In the data below, one line contains "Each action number" and a later one contains "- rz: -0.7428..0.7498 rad". Print both, with every line between them, exactly and alone.

Information shown:

•••••

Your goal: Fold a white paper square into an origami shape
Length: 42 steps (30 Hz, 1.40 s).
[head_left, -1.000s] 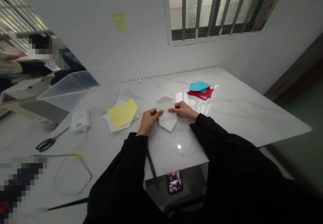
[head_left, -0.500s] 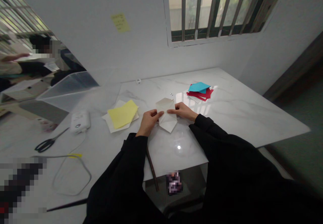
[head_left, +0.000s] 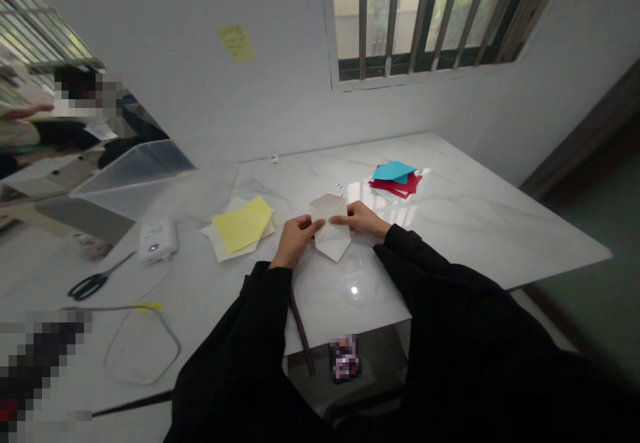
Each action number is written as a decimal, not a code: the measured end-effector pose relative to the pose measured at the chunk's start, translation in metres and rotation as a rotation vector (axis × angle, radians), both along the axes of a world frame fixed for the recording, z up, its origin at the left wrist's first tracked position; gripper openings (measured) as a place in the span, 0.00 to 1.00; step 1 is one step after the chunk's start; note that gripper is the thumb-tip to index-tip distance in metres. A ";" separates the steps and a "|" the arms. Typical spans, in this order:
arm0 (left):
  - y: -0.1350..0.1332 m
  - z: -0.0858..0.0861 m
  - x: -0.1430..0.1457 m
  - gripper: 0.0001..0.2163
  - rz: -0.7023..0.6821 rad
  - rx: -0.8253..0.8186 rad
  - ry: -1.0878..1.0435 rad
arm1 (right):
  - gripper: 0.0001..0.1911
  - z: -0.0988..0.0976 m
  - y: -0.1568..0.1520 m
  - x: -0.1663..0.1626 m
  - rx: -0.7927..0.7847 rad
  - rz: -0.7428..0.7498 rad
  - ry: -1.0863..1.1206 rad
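Observation:
Both my hands hold a folded sheet of white paper (head_left: 330, 231) just above the marble table (head_left: 465, 230), near its middle. My left hand (head_left: 298, 240) pinches the sheet's left side, and my right hand (head_left: 362, 220) presses its right side with the fingers. The folded sheet's lower point sticks out below my hands. To the left lies a yellow paper sheet (head_left: 243, 224) on a white paper sheet (head_left: 218, 243). Further right and behind is a stack of red paper (head_left: 400, 185) topped by blue paper (head_left: 394, 171).
Black-handled scissors (head_left: 90, 286) and a white plastic device (head_left: 158, 240) lie at the left, with a thin cable loop (head_left: 143, 344) nearby. A clear plastic box (head_left: 135, 180) stands at the far left, beyond which a person (head_left: 75, 113) is visible. The table's edge runs below my right forearm.
My hands stay on the folded paper in nearly the same position. The whole view has shifted very slightly.

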<state>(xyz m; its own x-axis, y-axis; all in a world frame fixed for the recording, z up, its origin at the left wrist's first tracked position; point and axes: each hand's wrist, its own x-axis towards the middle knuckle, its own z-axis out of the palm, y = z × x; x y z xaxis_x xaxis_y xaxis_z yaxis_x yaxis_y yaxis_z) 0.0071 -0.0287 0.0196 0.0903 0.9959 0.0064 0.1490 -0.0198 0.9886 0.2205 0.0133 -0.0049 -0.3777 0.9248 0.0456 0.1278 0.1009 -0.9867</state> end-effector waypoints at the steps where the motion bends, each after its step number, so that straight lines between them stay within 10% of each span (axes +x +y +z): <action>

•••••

Answer to the problem:
Each action number is written as a decimal, not a code: the measured end-effector pose relative to the pose measured at the chunk's start, translation in metres and rotation as a rotation vector (axis × angle, radians), both along the axes of a world frame fixed for the recording, z up, its origin at the left wrist's first tracked position; gripper openings (measured) as a place in the span, 0.00 to 1.00; step 1 is one step after the chunk's start; note that gripper is the thumb-tip to index-tip distance in metres. A ";" separates the steps and a "|" the arms. Typical spans, in this order:
arm0 (left):
  - y: -0.1350..0.1332 m
  - z: -0.0858..0.0861 m
  - x: -0.1430..0.1457 m
  - gripper: 0.0001..0.2163
  - rz: -0.7023..0.6821 rad
  - rx: -0.8253..0.8186 rad
  - ry: -1.0878..1.0435 rad
arm1 (right):
  - gripper: 0.0001..0.1911
  - z: -0.0988..0.0976 m
  - y: -0.1568..0.1520 m
  - x: -0.1663..0.1626 m
  - rx: -0.7927..0.7847 rad
  - rz: -0.7428..0.7498 rad

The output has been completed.